Indian real estate may be far from the revival but is seemingly on the right track. As per the data by Anarock Property Consultants, unsold inventory levels across India’s top 7 property markets has dipped at 2-year-low.
Unsold inventory as of December end was 6.73 lakh units. The number has declined by 7% from 7.26 lakh units in December 2017 and 14% from 7.90 lakh units in December 2016.
Speaking in the terms of months’ inventory, the level has plummeted 33 months in at the end of December from 47 months a year ago in the top seven markets. Months’ inventory basically measures how many months it will take for the current unsold housing stock to be sold off completely, based on average monthly sales.
The maximum decline in inventory is seen in Bengaluru and Hyderabad property markets. Delhi NCR continues to witness a high number with 52 months’ inventory overhang, ET Realty reported.
The issues of stalled projects and unsold inventory have been key issues for the housing sector for some time. The fact that residential sales in 2018 have exceeded the number of units launched second year in a row is having its effect on the inventory level.
The top 7 cities recorded new unit launches of around 195,300 units in 2018 with 40 percent of supply coming in affordable segment. On the other hand, around 248,310 units were sold during the year with NCR, MMR, Bengaluru, and Pune together accounting for 82% of the sales.
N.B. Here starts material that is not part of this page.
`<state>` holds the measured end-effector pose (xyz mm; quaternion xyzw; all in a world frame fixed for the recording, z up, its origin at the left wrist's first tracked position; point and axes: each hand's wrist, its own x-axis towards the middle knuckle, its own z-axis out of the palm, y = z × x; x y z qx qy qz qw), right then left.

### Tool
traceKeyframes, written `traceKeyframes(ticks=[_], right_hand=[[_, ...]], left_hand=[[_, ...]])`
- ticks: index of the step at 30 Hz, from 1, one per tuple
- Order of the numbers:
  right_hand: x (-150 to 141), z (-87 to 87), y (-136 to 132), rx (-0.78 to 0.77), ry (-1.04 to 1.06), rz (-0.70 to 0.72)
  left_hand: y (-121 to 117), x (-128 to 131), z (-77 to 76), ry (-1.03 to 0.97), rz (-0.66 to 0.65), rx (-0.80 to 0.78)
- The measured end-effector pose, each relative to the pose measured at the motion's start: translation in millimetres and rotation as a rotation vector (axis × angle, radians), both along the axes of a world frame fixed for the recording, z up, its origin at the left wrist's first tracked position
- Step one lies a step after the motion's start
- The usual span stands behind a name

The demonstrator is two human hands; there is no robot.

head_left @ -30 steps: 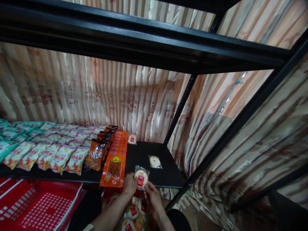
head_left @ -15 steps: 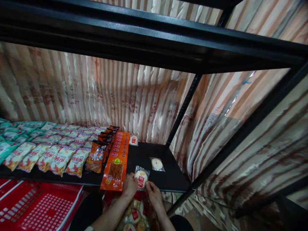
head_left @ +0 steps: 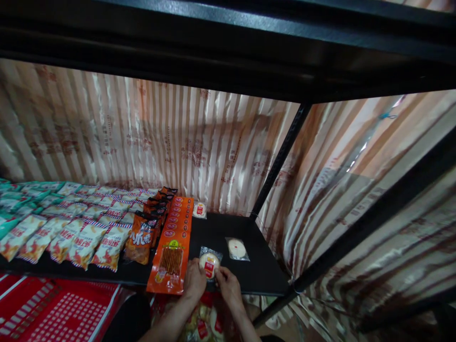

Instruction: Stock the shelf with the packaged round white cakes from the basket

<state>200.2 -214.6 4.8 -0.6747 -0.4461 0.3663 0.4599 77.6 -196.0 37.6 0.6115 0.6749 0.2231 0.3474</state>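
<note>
Between my two hands is a round white cake in a clear wrapper (head_left: 209, 265) with a red label, held over the front of the black shelf (head_left: 256, 275). My left hand (head_left: 195, 280) grips its left edge, and my right hand (head_left: 228, 286) pinches its lower right edge. Another wrapped white cake (head_left: 237, 248) lies on the shelf to the right. At the back, a third one (head_left: 200, 209) sits beside the overlapped orange snack packets (head_left: 171, 259). Below my forearms, a bag of more wrapped cakes (head_left: 203, 323) shows in part.
Left of the orange packets stand brown snack bags (head_left: 141, 237), then rows of white snack bags (head_left: 110, 244) and green bags (head_left: 14, 204). A red plastic basket (head_left: 71, 313) is below the shelf at left. A black upper shelf (head_left: 213, 57) hangs overhead, with a post (head_left: 281, 156) at the back corner.
The view has shifted a little, and the overhead shelf fills more of it. Both hands still hold the wrapped cake, slightly farther in over the shelf.
</note>
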Motion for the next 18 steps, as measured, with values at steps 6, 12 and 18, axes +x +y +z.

It seems that buyers are slowly gaining their foothold in the Indian residential real estate market. Owing to the demand for affordable housing by consumers, developers have started to offer more varieties in the affordable segment, along with an overall reduction in average property sizes across segments, to fit the affordability quotient. In fact, average property sizes in 2018 shrunk to 1,160 sq ft from 1,260 sq ft in 2017 at pan-India level.